The association of NICU capacity strain with neonatal mortality and morbidity.
Elizabeth G Salazar, Molly Passarella, Brielle Formanowski, Jeannette Rogowski, Erika M Edwards, Scott D Halpern, Ciaran Phibbs, Scott A Lorch
Abstract
Open AccessOBJECTIVE: To examine the association of admission NICU capacity strain with neonatal mortality and morbidity. STUDY DESIGN: 2008-2021 South Carolina cohort using linked vital statistics and discharge data of 22-44 weeks GA infants, born at hospitals with ≥ level 2 unit and ≥5 births <34 weeks GA/year.

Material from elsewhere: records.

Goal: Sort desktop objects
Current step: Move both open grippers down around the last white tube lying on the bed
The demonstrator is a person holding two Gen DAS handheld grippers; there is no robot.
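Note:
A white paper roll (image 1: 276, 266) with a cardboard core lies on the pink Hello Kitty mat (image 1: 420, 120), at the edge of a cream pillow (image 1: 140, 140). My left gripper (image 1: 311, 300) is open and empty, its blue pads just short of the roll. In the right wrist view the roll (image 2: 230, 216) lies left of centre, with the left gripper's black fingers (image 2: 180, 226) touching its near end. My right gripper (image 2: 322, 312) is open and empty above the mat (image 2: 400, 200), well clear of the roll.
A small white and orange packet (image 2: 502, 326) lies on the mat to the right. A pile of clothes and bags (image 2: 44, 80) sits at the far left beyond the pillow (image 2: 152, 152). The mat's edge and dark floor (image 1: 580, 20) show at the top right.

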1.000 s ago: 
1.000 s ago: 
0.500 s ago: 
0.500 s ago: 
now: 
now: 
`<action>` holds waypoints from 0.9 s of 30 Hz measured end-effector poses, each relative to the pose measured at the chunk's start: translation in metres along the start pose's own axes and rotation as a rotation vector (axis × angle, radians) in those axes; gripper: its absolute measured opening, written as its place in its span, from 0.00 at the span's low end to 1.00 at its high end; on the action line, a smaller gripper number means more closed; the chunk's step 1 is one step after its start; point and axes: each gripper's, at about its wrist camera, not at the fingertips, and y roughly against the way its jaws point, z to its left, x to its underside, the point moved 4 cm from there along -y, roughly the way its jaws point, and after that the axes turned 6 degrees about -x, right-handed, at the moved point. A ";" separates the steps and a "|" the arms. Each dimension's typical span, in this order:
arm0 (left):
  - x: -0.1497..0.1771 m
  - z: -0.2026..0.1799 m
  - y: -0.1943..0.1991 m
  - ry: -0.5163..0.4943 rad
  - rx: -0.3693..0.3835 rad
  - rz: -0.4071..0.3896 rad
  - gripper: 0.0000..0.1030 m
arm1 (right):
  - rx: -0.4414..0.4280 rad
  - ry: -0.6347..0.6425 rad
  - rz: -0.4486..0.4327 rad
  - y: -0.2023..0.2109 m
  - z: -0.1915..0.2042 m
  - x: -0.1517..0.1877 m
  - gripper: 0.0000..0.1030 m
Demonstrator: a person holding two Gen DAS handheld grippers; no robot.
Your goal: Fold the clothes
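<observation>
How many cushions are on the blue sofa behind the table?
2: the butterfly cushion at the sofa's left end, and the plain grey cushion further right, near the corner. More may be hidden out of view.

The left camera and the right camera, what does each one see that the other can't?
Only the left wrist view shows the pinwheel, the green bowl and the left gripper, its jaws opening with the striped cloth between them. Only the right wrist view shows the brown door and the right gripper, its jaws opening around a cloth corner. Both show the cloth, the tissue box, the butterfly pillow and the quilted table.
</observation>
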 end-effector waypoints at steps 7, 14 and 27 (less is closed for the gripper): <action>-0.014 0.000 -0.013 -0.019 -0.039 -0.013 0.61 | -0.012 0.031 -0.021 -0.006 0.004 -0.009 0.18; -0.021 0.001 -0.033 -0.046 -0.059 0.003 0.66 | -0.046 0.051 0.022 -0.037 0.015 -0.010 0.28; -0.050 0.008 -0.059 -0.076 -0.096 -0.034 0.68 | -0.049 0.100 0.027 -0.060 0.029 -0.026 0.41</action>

The exposure was deciles of admission capacity strain, defined as the sum of infants ≤44 weeks GA with a congenital anomaly plus infants <34 weeks GA. The primary outcome was a composite of mortality and term and preterm complications. We used Poisson generalized linear mixed models to examine the association of exposure with outcome adjusting for patient and hospital characteristics. RESULTS: We studied 64,647 infants from 30 hospitals. High capacity strain was associated with increased risk of mortality and morbidity adjusting for patient/hospital factors (for example, tenth decile aIRR 1.14, 95% CI 1.03-1.27). CONCLUSION: Capacity strain is associated with adverse NICU outcomes.